*** Stored data

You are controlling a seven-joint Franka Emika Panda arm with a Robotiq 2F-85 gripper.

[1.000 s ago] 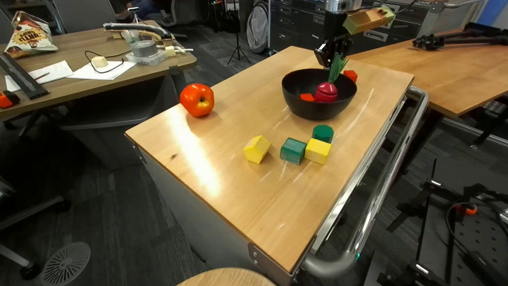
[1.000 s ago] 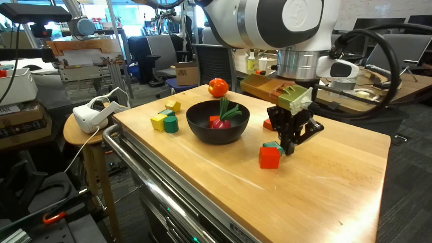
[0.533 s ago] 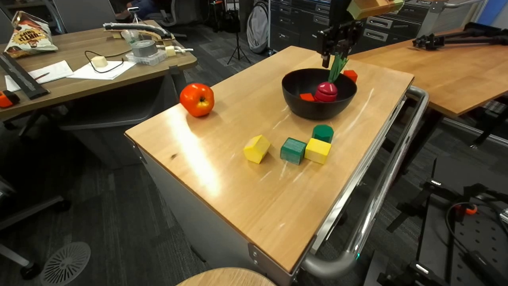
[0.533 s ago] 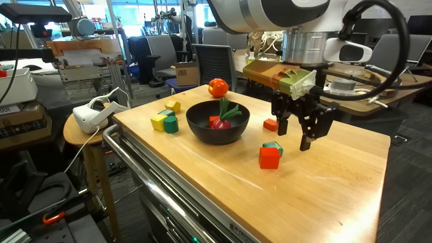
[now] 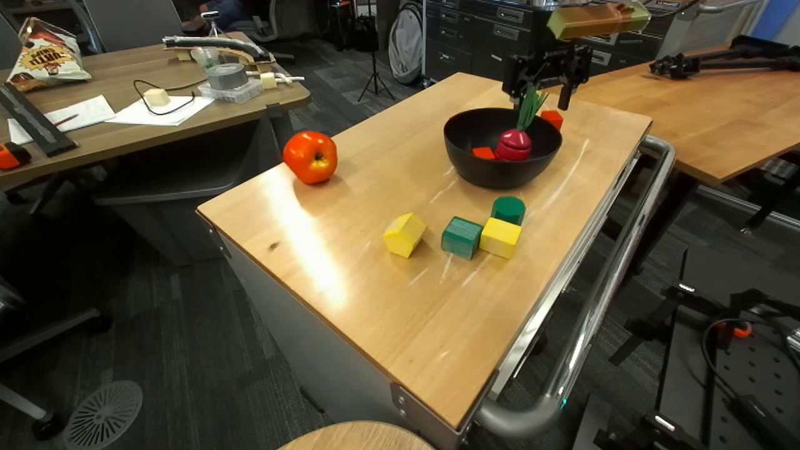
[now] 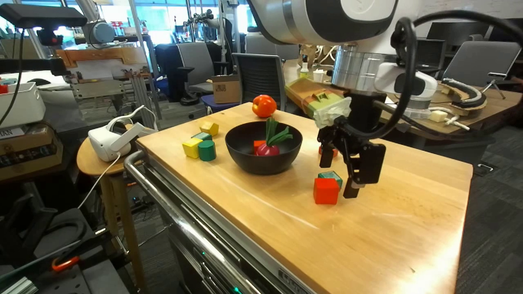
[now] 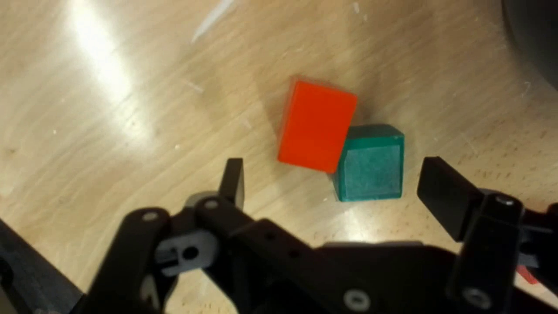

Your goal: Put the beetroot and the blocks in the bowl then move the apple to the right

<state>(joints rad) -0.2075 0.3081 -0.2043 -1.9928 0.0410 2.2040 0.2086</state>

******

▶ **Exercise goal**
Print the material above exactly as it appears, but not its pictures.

▶ **Expected answer**
You are controlling a seven-joint Franka Emika Panda arm with a Robotiq 2F-85 gripper.

[1.000 s ago] 
[1.000 s ago] 
[0.533 s ago] 
[0.533 s ago] 
[now] 
[now] 
[now] 

Your goal: Put the beetroot and the blocks in the bowl then move the apple to the right

<state>(joints rad) -0.2075 0.3081 -0.2043 -1.9928 0.0410 2.2040 0.2086</state>

The required output is now complete.